I'd like to see bans on neonicotinoid pesticides, non-therapeutic use of antibiotics in animal agriculture, persistent antibacterial compounds (especially the chlorinated ones - like Triclosan) in home products, and all packaging that is not easily recyclable or compostable. Tackling these problems with straightforward bans could save the bees, improve public health drastically, and eliminate the oceanic garbage gyres in short order.

What would you ban, if you could?

Here's celebrating an environmental victory!



In some ways, I am just the opposite.

I recall the common graffiti seen around the Lower East Side of NYC during the late 1980's of an inverted martini glass and the text "The Party's Over." To my young activist eyes of the time, this looked prophetic. Surely the excesses of Wall St. in the 1980's and the inequality and environmental destruction wrought by capitalism and militarism then had reached a logical endpoint, and society would either correct course or fall-apart. Boy, was I wrong. The Gordon Gecko days and the S&L Bailout were just dress rehearsals for Jamie Dimon and TARP.

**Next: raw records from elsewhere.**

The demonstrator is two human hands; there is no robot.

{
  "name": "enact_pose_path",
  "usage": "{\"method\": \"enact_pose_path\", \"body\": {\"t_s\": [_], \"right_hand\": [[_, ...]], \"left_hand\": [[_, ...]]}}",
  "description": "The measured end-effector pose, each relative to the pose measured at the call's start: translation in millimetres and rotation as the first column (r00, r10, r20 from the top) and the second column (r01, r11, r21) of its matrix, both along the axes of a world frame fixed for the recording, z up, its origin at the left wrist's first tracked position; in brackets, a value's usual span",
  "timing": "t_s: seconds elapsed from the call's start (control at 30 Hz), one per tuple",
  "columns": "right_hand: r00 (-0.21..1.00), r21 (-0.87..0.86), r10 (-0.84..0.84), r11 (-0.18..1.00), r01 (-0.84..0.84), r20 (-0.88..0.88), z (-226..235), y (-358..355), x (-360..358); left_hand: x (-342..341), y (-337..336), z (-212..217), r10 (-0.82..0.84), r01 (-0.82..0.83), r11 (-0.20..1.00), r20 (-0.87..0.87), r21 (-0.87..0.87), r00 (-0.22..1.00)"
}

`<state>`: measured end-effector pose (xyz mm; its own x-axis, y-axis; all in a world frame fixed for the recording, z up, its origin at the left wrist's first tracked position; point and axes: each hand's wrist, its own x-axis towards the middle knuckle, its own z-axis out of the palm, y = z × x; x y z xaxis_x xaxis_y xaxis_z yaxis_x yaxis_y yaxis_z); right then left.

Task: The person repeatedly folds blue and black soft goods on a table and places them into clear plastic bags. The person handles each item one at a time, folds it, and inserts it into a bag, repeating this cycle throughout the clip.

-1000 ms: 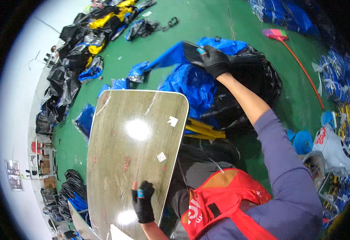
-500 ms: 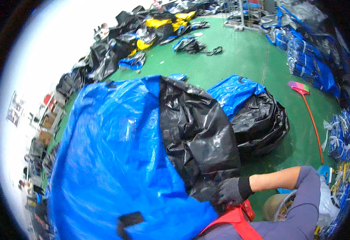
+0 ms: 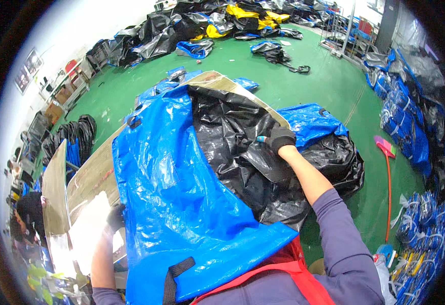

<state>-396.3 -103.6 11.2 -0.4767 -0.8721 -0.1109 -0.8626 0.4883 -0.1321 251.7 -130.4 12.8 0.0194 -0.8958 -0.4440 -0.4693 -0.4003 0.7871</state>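
Left hand (image 3: 114, 216) gloved, fingers curled on the edge of the shiny board (image 3: 87, 178) | blue-and-black tarp bag (image 3: 181, 183) draped over the board, centre frame | right hand (image 3: 282, 138) gloved, fingers clamped on the bag's black plastic | pink broom (image 3: 387, 178) on green floor (image 3: 314, 86), far right

Green floor (image 3: 329, 91), heaps of black, blue and yellow bags (image 3: 202, 25) on it, pink broom (image 3: 386, 168)
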Motion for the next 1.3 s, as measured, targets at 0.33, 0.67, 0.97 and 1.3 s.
{"method": "enact_pose_path", "body": {"t_s": [0.33, 0.67, 0.97, 1.3], "right_hand": [[0.918, -0.276, 0.158, 0.960, -0.056, 0.364, 56, 18, -125], [0.924, -0.077, 0.368, 0.929, -0.362, 0.099, 114, -22, -70], [0.940, -0.591, 0.178, 0.740, -0.322, -0.290, 88, -167, 9], [0.728, -0.774, 0.639, 0.321, -0.545, -0.248, 68, -47, 85]], "left_hand": [[32, -26, -55, 0.262, -0.007, 0.945, 0.747, -0.326, 0.611], [-124, -13, 41, -0.140, 0.731, 0.544, 0.814, -0.412, 0.563], [-435, 99, 14, -0.625, 0.836, -0.174, 0.714, -0.521, 0.315], [-151, -93, 11, 0.814, 0.458, 0.320, 0.489, -0.829, 0.315]]}}
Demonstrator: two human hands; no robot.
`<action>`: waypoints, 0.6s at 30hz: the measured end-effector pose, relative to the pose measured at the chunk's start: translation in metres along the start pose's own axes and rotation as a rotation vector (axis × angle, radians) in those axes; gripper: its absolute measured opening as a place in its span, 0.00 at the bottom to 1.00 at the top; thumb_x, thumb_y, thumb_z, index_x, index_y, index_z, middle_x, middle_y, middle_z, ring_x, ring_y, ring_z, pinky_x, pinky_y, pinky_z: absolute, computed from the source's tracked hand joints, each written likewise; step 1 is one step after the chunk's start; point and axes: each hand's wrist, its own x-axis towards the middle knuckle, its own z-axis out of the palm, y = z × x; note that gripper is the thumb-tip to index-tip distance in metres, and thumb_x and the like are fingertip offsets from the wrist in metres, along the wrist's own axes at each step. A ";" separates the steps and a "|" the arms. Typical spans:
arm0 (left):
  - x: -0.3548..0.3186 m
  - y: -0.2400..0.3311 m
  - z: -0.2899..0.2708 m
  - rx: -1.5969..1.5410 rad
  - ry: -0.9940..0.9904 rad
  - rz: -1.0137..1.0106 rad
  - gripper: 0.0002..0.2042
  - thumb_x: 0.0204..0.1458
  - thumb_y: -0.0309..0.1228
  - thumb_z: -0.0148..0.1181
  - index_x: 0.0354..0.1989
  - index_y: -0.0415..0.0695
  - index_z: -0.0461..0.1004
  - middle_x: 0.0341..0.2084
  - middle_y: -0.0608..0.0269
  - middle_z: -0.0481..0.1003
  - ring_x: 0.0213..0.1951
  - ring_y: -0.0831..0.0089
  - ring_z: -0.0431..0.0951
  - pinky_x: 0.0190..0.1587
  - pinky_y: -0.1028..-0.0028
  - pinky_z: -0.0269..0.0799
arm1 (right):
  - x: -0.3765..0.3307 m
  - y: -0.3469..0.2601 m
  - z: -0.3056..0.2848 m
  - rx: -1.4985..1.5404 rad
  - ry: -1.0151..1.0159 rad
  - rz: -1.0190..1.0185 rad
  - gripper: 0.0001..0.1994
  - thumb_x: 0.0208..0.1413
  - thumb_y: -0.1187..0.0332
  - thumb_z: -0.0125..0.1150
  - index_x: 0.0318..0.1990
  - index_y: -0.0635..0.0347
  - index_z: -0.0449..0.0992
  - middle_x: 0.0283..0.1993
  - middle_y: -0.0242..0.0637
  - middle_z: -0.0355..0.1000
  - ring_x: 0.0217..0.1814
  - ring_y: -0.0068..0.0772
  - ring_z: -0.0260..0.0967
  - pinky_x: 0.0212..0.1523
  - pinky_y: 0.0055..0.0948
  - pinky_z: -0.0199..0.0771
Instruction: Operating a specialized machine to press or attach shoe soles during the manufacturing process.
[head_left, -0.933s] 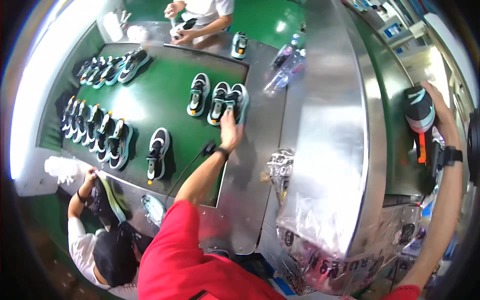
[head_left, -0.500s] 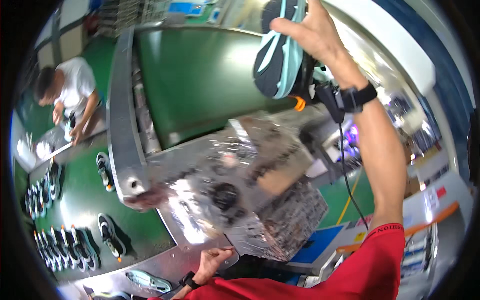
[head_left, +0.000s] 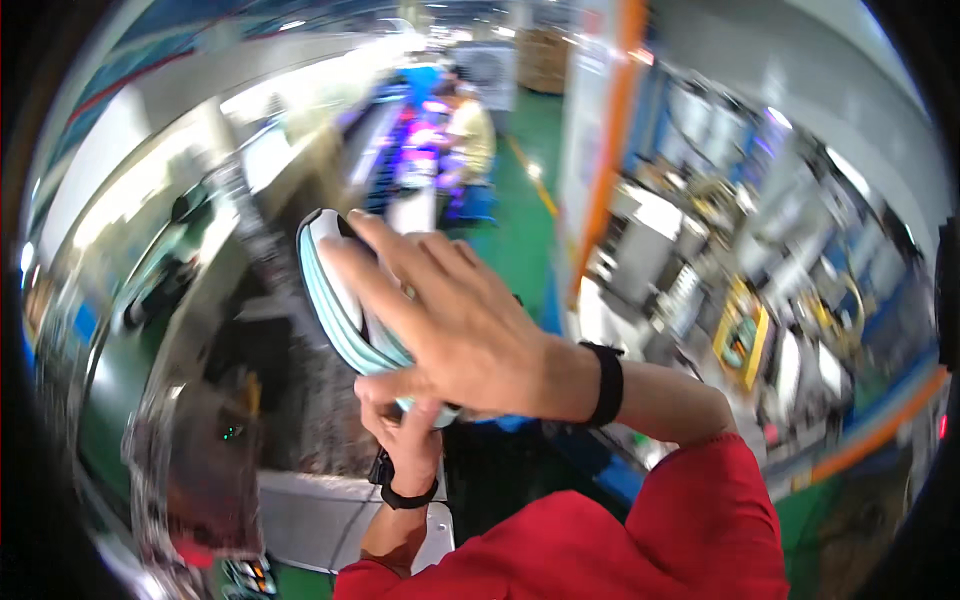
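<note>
A sneaker [head_left: 334, 292] with a pale teal and white sole edge is held tilted in front of me, between both hands. My right hand [head_left: 470, 325] reaches across it from the right, its fingers laid over the side and covering much of the shoe. From below, my left hand [head_left: 408, 432] is closed on the lower end, partly hidden under the right. Both wrists carry black bands. The rest of the shoe cannot be made out behind the fingers.
A blurred machine with a metal top [head_left: 320, 500] stands at the left, beside a green conveyor belt [head_left: 110, 390]. Orange-edged shelving [head_left: 605, 150] and a yellow tray [head_left: 742, 335] are on the right. Farther off, a person in a yellow top [head_left: 470, 135] sits by a purple-lit line.
My view has swung to the right. The shoe, earlier held up by my right hand alone, is now close in front of me, and my left hand has joined it there.
</note>
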 end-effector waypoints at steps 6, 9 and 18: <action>-0.027 -0.014 0.172 -0.621 -0.249 -0.568 0.23 0.53 0.29 0.57 0.57 0.33 0.64 0.47 0.54 0.73 0.46 0.67 0.76 0.50 0.69 0.72 | -0.227 0.103 -0.082 0.798 0.412 0.859 0.40 0.43 0.61 0.72 0.64 0.60 0.61 0.59 0.39 0.67 0.57 0.32 0.66 0.56 0.31 0.68; -0.073 -0.037 0.255 -0.453 -0.493 -0.696 0.20 0.53 0.24 0.57 0.55 0.33 0.67 0.48 0.59 0.73 0.48 0.74 0.74 0.52 0.72 0.69 | -0.314 0.102 -0.110 0.875 0.683 1.118 0.34 0.42 0.70 0.70 0.60 0.62 0.66 0.51 0.33 0.71 0.48 0.25 0.69 0.50 0.25 0.70; -0.156 -0.143 0.483 -0.174 -1.175 -0.841 0.25 0.60 0.46 0.55 0.55 0.35 0.70 0.45 0.58 0.75 0.47 0.71 0.75 0.50 0.71 0.72 | -0.504 0.084 -0.245 0.212 1.242 1.375 0.27 0.39 0.77 0.63 0.53 0.64 0.71 0.45 0.33 0.72 0.43 0.23 0.69 0.48 0.23 0.69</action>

Now, don't get me wrong; things have surely gotten worse, and at some point the chickens will come home to roost. Infinite growth and consumption CANNOT keep going on this oh so finite planet of more than 7 billion people. But 'the system' (however you define it) is enormously creative in how it keeps going. Powerful people have a strong interest in continuing patterns of exploitation, and they have been largely creative and successful in sustaining their own wealth and power, at the expense of the planet's ecosystems and common good.

Are things going to hell in a hand basket? Almost certainly, by nearly any measure. And yet the endpoint of 'collapse' has not arrived.

I will not tempt fate or show my own ignorance by predicting a set time for 'collapse.' But I will express my true amazement that it has not arrived at some point during the past three decades.